In February 1993 Z had screamed death threats at two members of the Rwandan Collective for Human Rights at the Berri-Uqam metro station in the city. Z had taken exception to comments the two Rwandan opposition political activists had made to the Canadian media where they had accused him of involvement in Rwandan death squads that were targeting the ethnic minority after the RPF invasion in October 1990. Z denied the charges in court but was found guilty. Judge Maximilien Polak told the former prefect that his testimony had been evasive, hesitant, contradictory and dishonest. He was given a 12-month suspended prison sentence and ordered to pay a $5000 fine. When he attempted to re-enter the country on 24 September 1993 he was arrested and deported.

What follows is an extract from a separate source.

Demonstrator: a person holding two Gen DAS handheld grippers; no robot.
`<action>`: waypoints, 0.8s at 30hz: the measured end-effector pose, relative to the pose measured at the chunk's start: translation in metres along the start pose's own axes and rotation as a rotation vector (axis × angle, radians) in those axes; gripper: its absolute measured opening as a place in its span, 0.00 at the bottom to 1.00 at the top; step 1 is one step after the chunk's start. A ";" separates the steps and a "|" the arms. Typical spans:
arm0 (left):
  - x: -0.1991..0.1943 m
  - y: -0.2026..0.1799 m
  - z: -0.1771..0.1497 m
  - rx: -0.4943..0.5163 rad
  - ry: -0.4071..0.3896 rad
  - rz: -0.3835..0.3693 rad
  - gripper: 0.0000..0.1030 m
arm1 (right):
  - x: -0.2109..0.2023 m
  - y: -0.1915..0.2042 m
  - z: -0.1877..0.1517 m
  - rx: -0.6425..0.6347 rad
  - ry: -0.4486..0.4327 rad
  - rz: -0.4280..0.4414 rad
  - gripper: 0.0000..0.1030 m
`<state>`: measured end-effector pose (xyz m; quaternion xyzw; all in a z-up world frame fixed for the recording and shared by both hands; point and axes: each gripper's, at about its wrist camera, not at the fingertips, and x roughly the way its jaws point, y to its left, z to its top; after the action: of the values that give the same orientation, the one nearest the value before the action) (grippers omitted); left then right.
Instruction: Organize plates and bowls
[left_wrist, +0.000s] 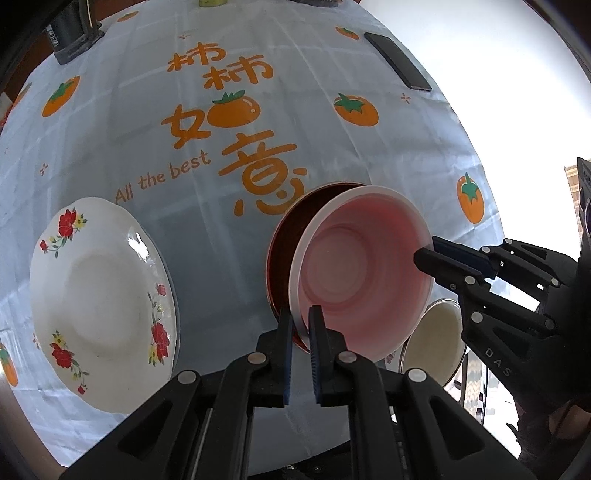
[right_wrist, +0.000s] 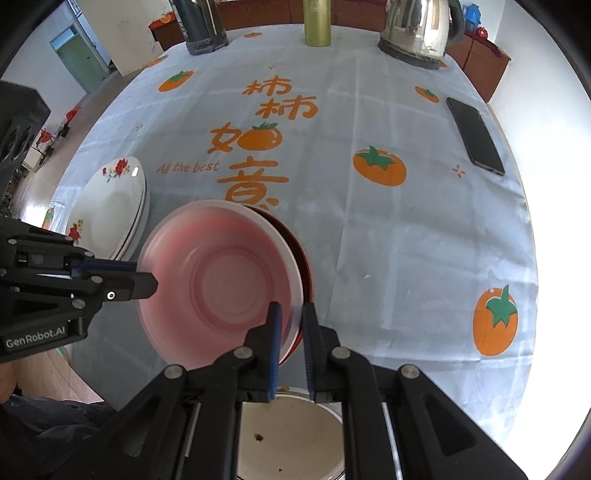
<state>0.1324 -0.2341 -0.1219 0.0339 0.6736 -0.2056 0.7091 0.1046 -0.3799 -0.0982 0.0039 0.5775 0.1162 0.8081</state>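
Nearest your right gripper (right_wrist: 291, 314) sits a cream enamel bowl (right_wrist: 291, 435), round and metal-rimmed, upright, with a dark speck on its floor. It lies under the gripper's black linkage.

Your right gripper's blue ribbed pads are closed on the near rim of the translucent pink plastic bowl (right_wrist: 218, 280). Your left gripper (left_wrist: 300, 321) is clamped on the rim of the same bowl (left_wrist: 360, 280) at another point, its fingers (left_wrist: 284, 332) nearly together with only the thin wall between them. The bowl is circular, smooth and matte, with concentric rings moulded into its base. It is tilted, mouth facing up and toward both cameras, and appears held between the two grippers.

Just behind it sits a dark red bowl (left_wrist: 282, 254), glossy, only a crescent of it visible. Whether the two touch cannot be told.

To the left, apart from the bowls, is a stack of white glazed plates (right_wrist: 118, 206) with scalloped edges and red flower prints.

All rest on a pale blue tablecloth (right_wrist: 369, 240), creased, printed with orange persimmons. Farther right lies a flat black phone (right_wrist: 475, 136). At the far edge stand a steel kettle (right_wrist: 417, 29) and an olive cylindrical bottle (right_wrist: 317, 22).
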 end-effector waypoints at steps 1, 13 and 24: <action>0.001 0.000 0.000 -0.002 0.003 0.000 0.09 | 0.001 0.000 0.000 0.000 0.001 0.000 0.11; 0.003 0.001 0.003 -0.006 0.014 -0.002 0.10 | 0.003 -0.001 0.005 -0.002 0.003 0.004 0.11; 0.003 0.005 0.001 -0.027 0.022 -0.025 0.10 | 0.005 0.002 0.006 -0.035 0.011 -0.002 0.12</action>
<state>0.1351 -0.2307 -0.1256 0.0181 0.6845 -0.2050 0.6994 0.1111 -0.3765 -0.1008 -0.0116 0.5800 0.1253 0.8048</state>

La Presse 31 July 1993: The Montreal newspaper reports the story of Z’s conviction for death threats to Tutsi.

In Rwanda, the early 1990s were marked by a descent into anarchy and genocide. The invasion of the country in Autumn 1990 by the armed wing of the Rwandese Popular Front (RPF) from neighbouring Uganda marked a sudden and urgent threat to the regime it had not experienced during its 17 years in power. Made up in most part of Tutsi refugees who had been forced into exile in the 1960s and 70s and been barred from returning by Habyarimana, the RPF saw a military solution as the only way to ‘come home.’ Allied to this military threat was the explosive growth of internal political opposition to the regime after multi-party politics were allowed for the first time in 1991 after pressure from France. Added to this were rising unemployment, currency devaluation, an on-going famine in the south, and a new opposition media landscape that targeted the corruption, nepotism, and lawlessness engendered by the state during its two decades in power.

In an open letter published on 29 October 1992, Colonel Charles Uwihoreye, who had been involved as the army commander in Ruhengeri tasked with fighting an armed RPF incursion, revealed the longtime harassment he had suffered from Z. ‘I always avoided being involved in the intrigues that were common in the region. But as Z was well known for his fraudulent activities such as trafficking gorillas he considered me an enemy... after Mayuya was killed he tried to get me imprisoned along with three other officers falsely accused of the murder’. Uwihoreye went on to accuse Agathe and her brother Sagatwa (head of security) of initiating a plan to kill some of these accused officers in Ruhengeri prison. When Uwihoreye instructed the prison director not to obey the order, Z ordered the prison director to be imprisoned, where he later died.

An extract from the open letter of Lt. Col Charles Uwihoreye 29/10/1992 criticises the president’s family, including Z, whom he accuses of running Ruhengeri as a surveillance state, with drug and gorilla smuggling.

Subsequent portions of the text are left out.